§ **Work task**
Take every line of the material below that includes the string "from" and copy it out.

§ **Information supplied**

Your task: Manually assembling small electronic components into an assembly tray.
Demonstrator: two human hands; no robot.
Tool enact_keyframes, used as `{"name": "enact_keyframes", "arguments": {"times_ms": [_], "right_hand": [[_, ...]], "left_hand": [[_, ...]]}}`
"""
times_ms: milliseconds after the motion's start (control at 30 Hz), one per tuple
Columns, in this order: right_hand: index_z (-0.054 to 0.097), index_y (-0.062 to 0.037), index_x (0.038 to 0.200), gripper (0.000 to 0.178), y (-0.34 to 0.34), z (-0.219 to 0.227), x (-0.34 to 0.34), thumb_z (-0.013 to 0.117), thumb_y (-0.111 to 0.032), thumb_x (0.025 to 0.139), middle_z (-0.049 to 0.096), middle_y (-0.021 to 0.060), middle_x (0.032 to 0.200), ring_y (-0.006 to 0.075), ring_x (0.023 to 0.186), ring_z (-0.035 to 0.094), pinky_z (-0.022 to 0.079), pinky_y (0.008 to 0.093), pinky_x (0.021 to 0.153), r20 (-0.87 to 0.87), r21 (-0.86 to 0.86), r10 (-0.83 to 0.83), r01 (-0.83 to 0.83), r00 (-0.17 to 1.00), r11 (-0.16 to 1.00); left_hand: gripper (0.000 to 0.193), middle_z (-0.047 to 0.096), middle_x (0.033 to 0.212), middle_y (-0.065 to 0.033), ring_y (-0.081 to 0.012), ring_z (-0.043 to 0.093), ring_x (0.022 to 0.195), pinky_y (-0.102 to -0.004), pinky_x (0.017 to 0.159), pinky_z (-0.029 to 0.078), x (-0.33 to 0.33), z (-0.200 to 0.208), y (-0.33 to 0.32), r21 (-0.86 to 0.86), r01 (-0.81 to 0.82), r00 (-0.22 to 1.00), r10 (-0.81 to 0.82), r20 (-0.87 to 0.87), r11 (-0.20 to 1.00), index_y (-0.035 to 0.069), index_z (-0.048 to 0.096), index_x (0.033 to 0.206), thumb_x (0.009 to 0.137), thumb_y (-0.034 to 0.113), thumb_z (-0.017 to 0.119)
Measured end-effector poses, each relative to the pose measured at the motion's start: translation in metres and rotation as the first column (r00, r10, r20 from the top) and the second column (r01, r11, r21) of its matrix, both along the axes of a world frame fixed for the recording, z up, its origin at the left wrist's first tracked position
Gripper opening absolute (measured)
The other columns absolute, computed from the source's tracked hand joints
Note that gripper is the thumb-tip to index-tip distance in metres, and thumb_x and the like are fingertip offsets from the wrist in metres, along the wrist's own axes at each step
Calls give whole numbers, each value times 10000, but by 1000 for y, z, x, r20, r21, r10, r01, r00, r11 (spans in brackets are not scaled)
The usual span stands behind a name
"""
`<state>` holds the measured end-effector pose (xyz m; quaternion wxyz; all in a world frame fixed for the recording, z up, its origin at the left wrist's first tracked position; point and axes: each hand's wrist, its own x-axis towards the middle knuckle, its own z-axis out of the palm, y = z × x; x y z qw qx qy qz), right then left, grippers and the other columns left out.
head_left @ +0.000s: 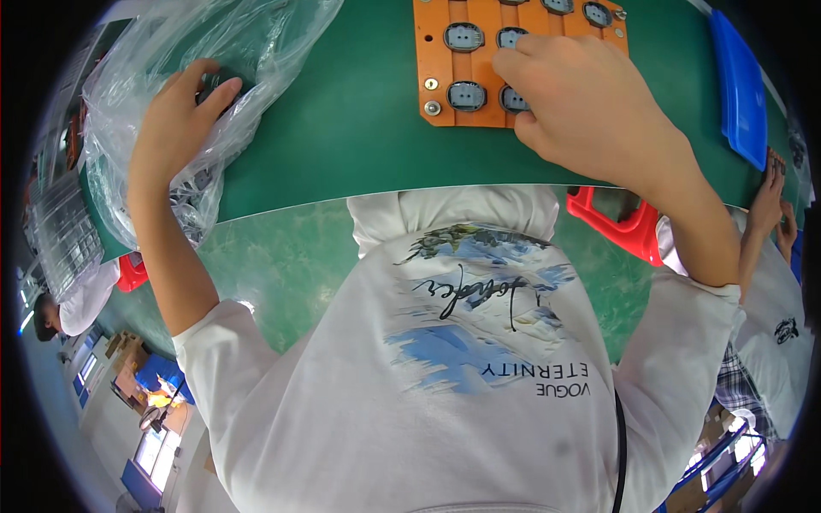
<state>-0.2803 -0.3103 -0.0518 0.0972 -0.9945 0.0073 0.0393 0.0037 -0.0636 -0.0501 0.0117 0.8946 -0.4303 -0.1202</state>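
Observation:
Over the near edge of an orange fixture plate (440, 67), my right hand (590, 103) reaches down with thumb and fingers curled round a grey oval part (514, 99) seated in it. More dark-rimmed grey oval parts (466, 96) sit in the plate's recesses, some hidden by the hand. At the left, my left hand (175, 120) is at a clear plastic bag (282, 51), its thumb and fingers bent round a small dark part (224, 91). The bag's film blurs that part's shape. Small grey pieces (192, 201) show through the lower bag.
The plate and bag rest on a green table (359, 111). A blue tray (737, 90) stands at the right edge. Stacked clear trays (64, 231) lie at the far left. A red stool (620, 227) is below the table edge. Another person's hands (770, 201) are at the right.

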Motion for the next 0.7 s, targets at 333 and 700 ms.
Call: {"name": "enact_keyframes", "arguments": {"times_ms": [333, 700], "right_hand": [[571, -22, 908, 207, -25, -11, -8, 718, -136, 818, 554, 123, 814, 315, 755, 582, 455, 421, 676, -8, 419, -48, 47, 999, 907], [617, -30, 925, 137, 36, 16, 107, 642, -135, 842, 585, 127, 883, 322, 842, 599, 472, 405, 753, 541, 419, 104, -374, 835, 827]], "left_hand": [[289, 693, 972, -147, -311, 666, 901, -398, 802, 513, 22, -13, 3, -158, 31, 999, -35, -18, 987, 37, 648, 1075, 840, 202, 682], [393, 676, 1021, -171, -322, 649, 870, -406, 765, 508, 1, 6, 16, -73, 198, 970, -206, -131, 978, 47, 679, 1132, 767, 180, 739]]}}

§ **Answer below**
Measured end-effector poses, each relative to the pose measured at the motion's start: translation in metres and rotation as the first column (r00, r10, r20 from the top) and the second column (r01, r11, r21) of its matrix, both along the axes of a world frame fixed for the recording, z up, its origin at the left wrist's first tracked position
The other columns absolute, computed from the source's tracked hand joints
Note that gripper is the thumb-tip to index-tip distance in metres, and thumb_x and the like are fingertip offsets from the wrist in metres, along the wrist's own axes at each step

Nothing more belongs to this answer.